[Records from a collection]
╭──
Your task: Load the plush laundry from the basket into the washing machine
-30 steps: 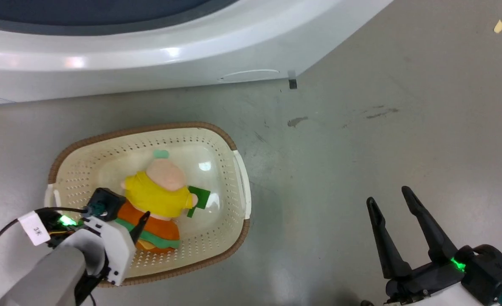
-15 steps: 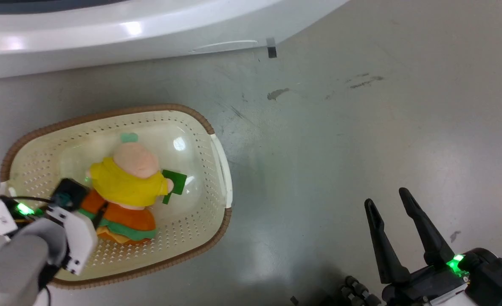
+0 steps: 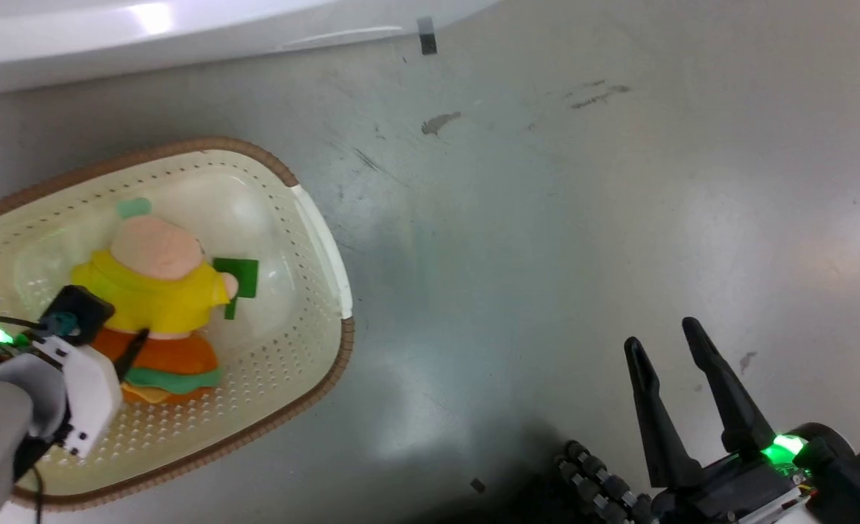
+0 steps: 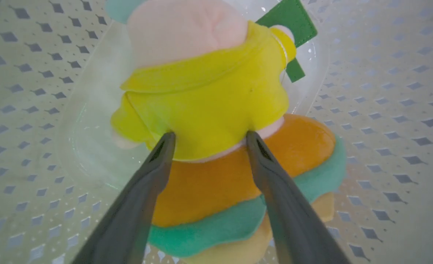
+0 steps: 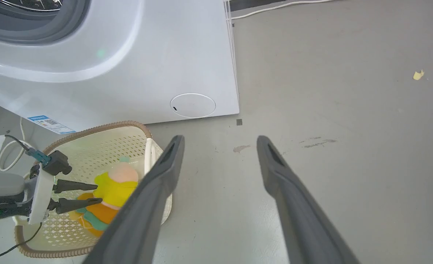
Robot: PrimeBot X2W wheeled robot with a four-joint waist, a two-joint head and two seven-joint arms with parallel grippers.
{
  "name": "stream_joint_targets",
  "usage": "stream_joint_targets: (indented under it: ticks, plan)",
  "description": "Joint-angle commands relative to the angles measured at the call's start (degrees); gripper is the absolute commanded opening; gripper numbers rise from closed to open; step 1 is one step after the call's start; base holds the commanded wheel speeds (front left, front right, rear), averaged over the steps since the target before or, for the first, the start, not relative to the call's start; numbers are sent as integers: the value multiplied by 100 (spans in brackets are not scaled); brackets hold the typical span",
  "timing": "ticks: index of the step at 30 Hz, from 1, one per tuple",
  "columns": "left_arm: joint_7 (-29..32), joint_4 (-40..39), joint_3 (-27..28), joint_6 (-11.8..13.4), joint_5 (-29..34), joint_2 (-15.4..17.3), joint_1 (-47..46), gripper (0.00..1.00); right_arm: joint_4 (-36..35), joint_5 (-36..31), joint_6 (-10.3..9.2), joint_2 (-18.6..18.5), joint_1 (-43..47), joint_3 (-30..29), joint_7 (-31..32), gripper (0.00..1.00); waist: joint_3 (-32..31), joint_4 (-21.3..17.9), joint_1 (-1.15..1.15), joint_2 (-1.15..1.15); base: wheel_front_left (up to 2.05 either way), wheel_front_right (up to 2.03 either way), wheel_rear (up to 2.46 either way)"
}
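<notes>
- left gripper (image 4: 210, 135): jaws spread wide, not clamped on anything. it reaches down into the basket (image 3: 288, 342), with its two dark fingers set on either side of the doll's back.
- in the left wrist view both fingertips (image 4: 167, 141) sit at the lower hem of the yellow shirt, just above the orange trousers. whether they press on the fabric cannot be told.
- right gripper (image 3: 661, 333): jaws apart and empty. it hangs over the bare grey floor (image 3: 546, 218), well apart from the basket.
- plush doll (image 3: 150, 298): lies inside the basket, on its bottom. its peach-pink head points toward the washing machine (image 5: 165, 66) and its green-trimmed trousers point toward the robot.
- green square piece (image 3: 239, 276): lies flat on the basket bottom, touching the doll's hand, on the side nearer the right gripper.
- basket: stands on the floor just in front of the washing machine, brown rim upward.
- washing machine: the grey gasket of its opening shows at the upper left of the right wrist view.
</notes>
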Motion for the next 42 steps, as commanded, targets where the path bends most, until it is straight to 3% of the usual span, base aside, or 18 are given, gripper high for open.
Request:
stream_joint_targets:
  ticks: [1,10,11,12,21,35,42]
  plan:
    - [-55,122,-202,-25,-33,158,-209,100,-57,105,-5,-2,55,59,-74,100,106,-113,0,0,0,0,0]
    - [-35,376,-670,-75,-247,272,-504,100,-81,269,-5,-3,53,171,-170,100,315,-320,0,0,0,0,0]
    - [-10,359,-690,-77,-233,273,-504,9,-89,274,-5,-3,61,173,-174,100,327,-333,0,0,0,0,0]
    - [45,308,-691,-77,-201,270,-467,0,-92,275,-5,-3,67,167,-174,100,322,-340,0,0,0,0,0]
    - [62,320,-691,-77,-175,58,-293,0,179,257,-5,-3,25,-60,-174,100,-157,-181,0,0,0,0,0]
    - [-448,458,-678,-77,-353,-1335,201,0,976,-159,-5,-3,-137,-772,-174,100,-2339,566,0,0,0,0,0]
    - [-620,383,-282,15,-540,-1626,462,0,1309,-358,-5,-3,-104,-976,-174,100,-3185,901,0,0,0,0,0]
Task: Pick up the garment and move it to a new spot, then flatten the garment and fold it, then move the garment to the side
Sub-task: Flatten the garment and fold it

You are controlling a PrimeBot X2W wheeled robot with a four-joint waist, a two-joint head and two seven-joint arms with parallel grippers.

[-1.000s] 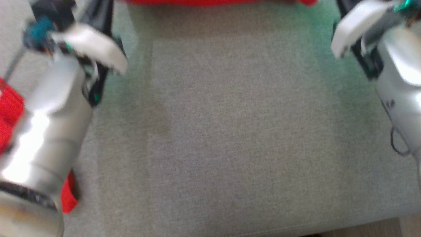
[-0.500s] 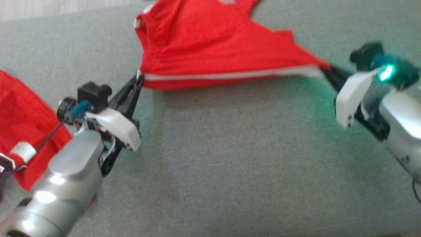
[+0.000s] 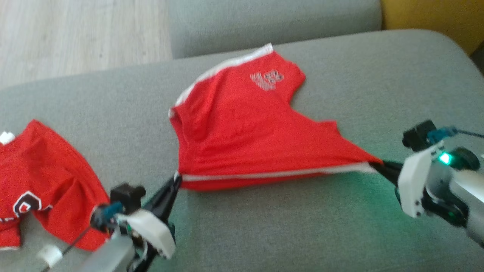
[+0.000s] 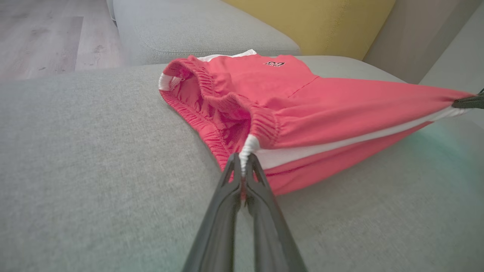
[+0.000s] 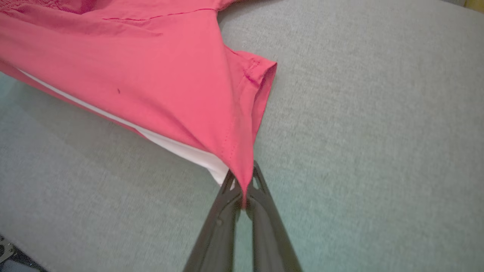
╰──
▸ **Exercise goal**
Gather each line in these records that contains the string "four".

▸ **Finished exercise**
Robot: PrimeBot X2W wheeled robot with a four-joint waist, a two-joint head and two seven-joint arms with parallel grippers.
You are controlling a PrimeBot X2W wheeled robot with a four-joint waist, a two-joint head and two seven-joint arms with parallel grippers.

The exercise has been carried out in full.